Newbery Honor Author, New York Times Bestseller, Time Traveler
I am thrilled to turn my blog over today to Claudia Mills, someone I consider to be the penultimate writer of chapter books. She’s the new Patricia Reilly Giff! I honestly can’t remember where Claudia and I met, but I am certainly grateful our paths crossed. I do remember the first book of hers I read, 7 X 9 = Trouble, which I thought was a perfect book for the emergent/newly confident reader.
Thank you, Kirby, for the generous invitation to visit your blog today in celebration of my brand new chapter book, Kelsey Green, Reading Queen.
Reviews have started to come in, always a terrifying moment. So far they are mostly lovely, but two noted that my title character, a third grader absolutely determined to win a school-wide reading contest, “is borderline unlikable for most of the contest” (Kirkus) and “isn’t always the most pleasant of third graders – but she’s 100 percent realistic” (Publishers Weekly).
So here is my question: how should I feel about this, given that Kelsey is pretty much me?
Claudia aka the Reading Queen
Like Kelsey, I grew up as a voracious reader. Like Kelsey, I was competitive about reading. I wanted to read the most books, the longest books, the hardest books. Each summer I entered the reading contest sponsored by the North Plainfield (NJ) Public Library, delighted when my name appeared in the paper for having read the most books in my grade. I know what it’s like to want to do nothing but read all day long, shunning other activities. I was so pleased when, once I had children, I read in a parenting magazine that the best thing you can do for your children is let them see you read. I was on track to be the best mother ever!
But according to Kirkus and Publishers Weekly, obsessive and competitive readers aren’t all that likable and pleasant.
The larger writing question I’m thinking about here is how authors can create “borderline unlikeable” characters that readers can care about and root for. We certainly don’t want our characters to be perfect people (I hate perfect people myself). We want them to have flaws because otherwise they can’t learn from their flaws and overcome them. But how flawed is too flawed? How can flaws be made appealing?
I think the answer has something to do with what Brenda Ueland, in her wonderful book If You Want to Write, calls “microscopic truthfulness.” If a character is willing to be fiercely honest about her flaws, her candor disarms us. And it helps hugely if the reader can wince with rueful self-recognition: if the character’s flaws are ones we share. Poet Billy Collins wrote,“I don’t think people read poetry because they’re interested in the poet. I think they read poetry because they’re interested in themselves.”

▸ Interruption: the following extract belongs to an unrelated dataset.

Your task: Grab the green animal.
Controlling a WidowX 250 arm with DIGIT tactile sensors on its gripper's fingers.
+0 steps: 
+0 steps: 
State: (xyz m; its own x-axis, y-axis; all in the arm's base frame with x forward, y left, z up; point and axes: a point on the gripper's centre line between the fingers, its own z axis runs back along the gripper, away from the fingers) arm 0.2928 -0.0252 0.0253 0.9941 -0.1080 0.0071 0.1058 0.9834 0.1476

I’m lucky that I could give Kelsey quintessential readerflaws, and that my audience – naturally! – is readers. I hope readers will see themselves in Kelsey, because they, too, are book-gobblers who do not want to leave off at the exciting part to attend a sibling’s band concert or to pay attention in math class. Yes, for better or worse, I am Kelsey, but I’m confident that many of my readers are Kelseys, too, people of various degrees of likeability who want nothing more in this world than to be left alone to READ.
from Kirby: I would write a really scintillating conclusion here, but I am too busy reading Kelsey Green, Reading Queen.